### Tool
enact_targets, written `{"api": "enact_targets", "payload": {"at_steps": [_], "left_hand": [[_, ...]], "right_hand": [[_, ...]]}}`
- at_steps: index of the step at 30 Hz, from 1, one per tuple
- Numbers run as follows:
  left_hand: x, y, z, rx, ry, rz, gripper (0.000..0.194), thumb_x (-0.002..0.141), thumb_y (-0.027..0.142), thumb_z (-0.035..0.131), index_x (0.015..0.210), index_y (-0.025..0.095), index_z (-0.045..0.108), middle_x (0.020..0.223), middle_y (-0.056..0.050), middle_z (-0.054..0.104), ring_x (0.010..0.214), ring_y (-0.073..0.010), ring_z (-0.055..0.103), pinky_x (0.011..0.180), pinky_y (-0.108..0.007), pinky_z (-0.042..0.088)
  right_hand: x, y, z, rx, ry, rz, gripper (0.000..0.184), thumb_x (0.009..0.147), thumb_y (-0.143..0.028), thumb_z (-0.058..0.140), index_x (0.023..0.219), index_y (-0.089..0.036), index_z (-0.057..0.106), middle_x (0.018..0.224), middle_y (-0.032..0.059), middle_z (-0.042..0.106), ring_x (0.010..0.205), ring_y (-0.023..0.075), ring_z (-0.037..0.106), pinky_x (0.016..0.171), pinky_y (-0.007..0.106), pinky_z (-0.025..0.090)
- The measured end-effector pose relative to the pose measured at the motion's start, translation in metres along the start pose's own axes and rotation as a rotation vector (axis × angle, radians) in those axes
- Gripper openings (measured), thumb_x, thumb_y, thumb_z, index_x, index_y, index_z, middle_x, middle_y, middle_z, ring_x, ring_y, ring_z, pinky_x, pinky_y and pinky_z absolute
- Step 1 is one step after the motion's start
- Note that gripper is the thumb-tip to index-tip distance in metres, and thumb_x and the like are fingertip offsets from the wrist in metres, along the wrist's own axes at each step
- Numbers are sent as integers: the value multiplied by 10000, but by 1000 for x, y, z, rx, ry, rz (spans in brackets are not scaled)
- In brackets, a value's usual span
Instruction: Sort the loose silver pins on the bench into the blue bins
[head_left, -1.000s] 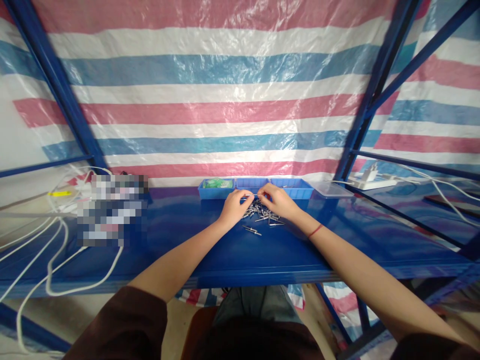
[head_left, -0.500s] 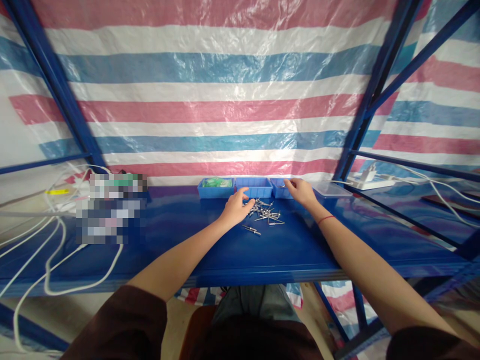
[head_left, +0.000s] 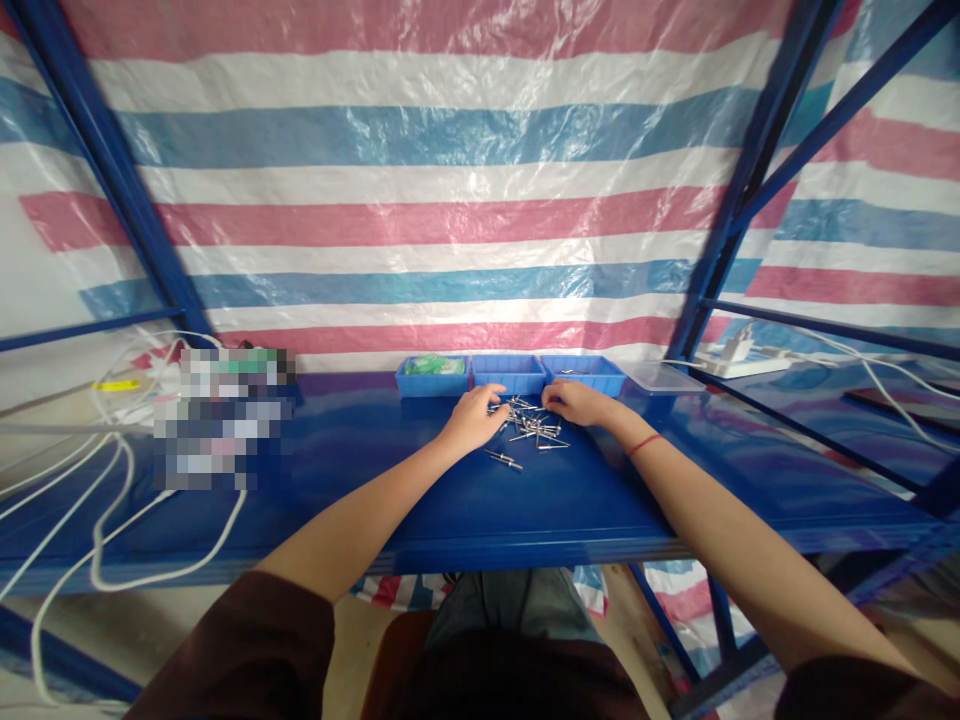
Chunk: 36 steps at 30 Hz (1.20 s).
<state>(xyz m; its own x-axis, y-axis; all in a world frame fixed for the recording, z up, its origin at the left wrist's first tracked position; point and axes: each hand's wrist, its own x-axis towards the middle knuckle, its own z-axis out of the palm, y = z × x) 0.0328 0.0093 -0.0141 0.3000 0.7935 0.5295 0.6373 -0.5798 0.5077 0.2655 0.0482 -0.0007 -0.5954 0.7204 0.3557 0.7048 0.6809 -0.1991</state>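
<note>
A loose pile of silver blind rivets lies on the blue tabletop. At the pile's left edge is my left hand, thumb and forefinger apart and nothing seen in its grasp. My right hand is on the opposite side, its fingers curled together at the upper right of the rivets; whatever the fingertips hold, if anything, is hidden. Just behind my right hand stands the right blue bin, with a few thin metal pieces inside. The middle blue bin is behind the pile.
A left blue bin holds green plastic packaging. Right of the bins lies a clear plastic lid. White cables run over the table's left side, and a power strip lies at right. Blue frame posts flank the table.
My right hand has moved left and toward me, from over the right bin to the edge of the rivet pile. My left hand stays nearly still.
</note>
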Motion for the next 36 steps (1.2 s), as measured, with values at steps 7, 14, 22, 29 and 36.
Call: {"api": "enact_targets", "payload": {"at_steps": [7, 14, 22, 29, 36], "left_hand": [[-2, 8, -6, 41, -47, 140, 296, 834, 365, 497, 1074, 221, 594, 952, -46, 632, 929, -183, 575, 871, -332, 432], [0, 10, -13, 17, -6, 191, 201, 866, 294, 444, 866, 190, 616, 856, -27, 632, 843, -155, 571, 807, -276, 431], [0, 10, -7, -45, -44, 197, 207, 863, 290, 440, 859, 171, 609, 802, -29, 598, 779, -150, 550, 737, -265, 429], [1, 10, -6, -64, -60, 182, 240, 876, 291, 412, 841, 155, 605, 779, -25, 585, 763, -146, 547, 722, -256, 422], [0, 11, -5, -98, -40, 156, 235, 869, 312, 428, 878, 173, 618, 801, -27, 604, 779, -150, 558, 724, -261, 431]], "right_hand": [[3, -44, -12, 251, 16, -77, 152, 813, -211, 459, 810, -154, 600, 717, 28, 592, 640, 132, 510, 620, 276, 404], [10, -67, -3, 664, 142, 53, 203, 738, -330, 587, 824, -147, 574, 707, 9, 574, 606, 105, 519, 592, 270, 433], [10, -76, -4, 907, 218, 160, 317, 645, -344, 700, 876, -167, 575, 727, 18, 632, 633, 117, 580, 649, 296, 485], [8, -83, -7, 841, 206, 112, 237, 696, -361, 653, 811, -155, 634, 747, 35, 653, 664, 129, 581, 668, 309, 474], [10, -81, -5, 730, 297, 76, 206, 707, -363, 642, 755, -164, 620, 740, 30, 635, 675, 136, 566, 678, 322, 472]]}}
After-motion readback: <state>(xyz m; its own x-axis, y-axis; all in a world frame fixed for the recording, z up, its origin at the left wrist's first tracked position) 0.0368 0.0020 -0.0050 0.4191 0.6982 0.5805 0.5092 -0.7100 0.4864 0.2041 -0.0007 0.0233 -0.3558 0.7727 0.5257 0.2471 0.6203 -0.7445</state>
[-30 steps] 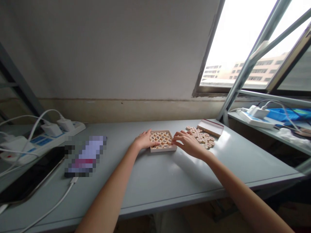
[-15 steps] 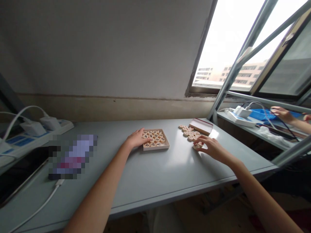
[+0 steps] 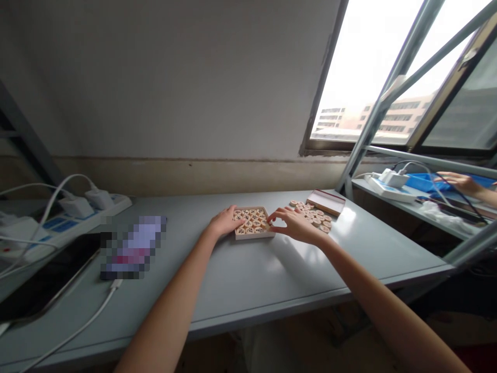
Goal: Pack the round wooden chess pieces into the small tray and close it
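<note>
A shallow box lies on the desk, filled with rows of round wooden Chinese chess pieces with dark characters. My left hand grips the box at its left side, the thumb reaching over the pieces. At the right rim, my right hand is closed in a pinch on a Chinese chess piece, mostly hidden by the fingertips. Behind that hand lie several loose Chinese chess pieces, partly covered by it, beside the box lid.
On the left are a phone on a white cable, a dark device and a power strip with chargers. At right, past a metal post, another person's hand is above a second desk.
My right hand has moved left from the loose pieces to the right side of the box, carrying a piece. My left hand stays on the box. The view has turned slightly left.
</note>
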Demonstrator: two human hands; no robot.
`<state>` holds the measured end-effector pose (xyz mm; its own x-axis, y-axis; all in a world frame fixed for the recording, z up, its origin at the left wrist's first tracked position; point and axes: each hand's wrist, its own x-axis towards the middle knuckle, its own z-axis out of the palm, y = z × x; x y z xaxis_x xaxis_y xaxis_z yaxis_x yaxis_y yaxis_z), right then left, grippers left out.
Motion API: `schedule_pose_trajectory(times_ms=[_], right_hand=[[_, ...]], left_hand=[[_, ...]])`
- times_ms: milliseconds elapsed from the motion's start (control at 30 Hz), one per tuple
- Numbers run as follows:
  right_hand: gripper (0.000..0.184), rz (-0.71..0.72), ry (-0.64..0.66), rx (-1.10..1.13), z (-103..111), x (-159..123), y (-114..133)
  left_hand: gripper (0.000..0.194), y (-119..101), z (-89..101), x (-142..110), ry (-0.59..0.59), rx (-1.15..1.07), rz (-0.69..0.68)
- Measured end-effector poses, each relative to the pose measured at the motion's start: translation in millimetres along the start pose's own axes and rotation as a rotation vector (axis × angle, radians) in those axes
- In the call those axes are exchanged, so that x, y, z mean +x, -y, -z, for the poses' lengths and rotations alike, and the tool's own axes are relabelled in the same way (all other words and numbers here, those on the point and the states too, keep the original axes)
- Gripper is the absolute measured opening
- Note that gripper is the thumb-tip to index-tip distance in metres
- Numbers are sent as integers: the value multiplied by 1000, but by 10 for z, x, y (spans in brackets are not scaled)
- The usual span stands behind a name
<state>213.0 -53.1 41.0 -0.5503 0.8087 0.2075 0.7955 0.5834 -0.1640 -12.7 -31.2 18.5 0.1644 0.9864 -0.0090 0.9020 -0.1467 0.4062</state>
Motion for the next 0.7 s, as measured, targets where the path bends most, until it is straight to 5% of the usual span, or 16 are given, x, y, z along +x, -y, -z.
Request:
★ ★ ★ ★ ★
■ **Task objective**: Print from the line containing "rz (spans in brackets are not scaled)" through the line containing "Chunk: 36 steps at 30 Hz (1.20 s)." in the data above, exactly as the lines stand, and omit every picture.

■ **The answer**:
- Numbers are sent as integers: the value multiplied by 10000, but by 1000 for x, y, z, rx, ry, rz (spans in brackets are not scaled)
- In brackets, a value's usual span
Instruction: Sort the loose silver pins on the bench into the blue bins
[head_left, -1.000s] 
[head_left, -0.500s] 
[head_left, +0.000s] 
Chunk: 36 steps at 30 Hz (1.20 s).

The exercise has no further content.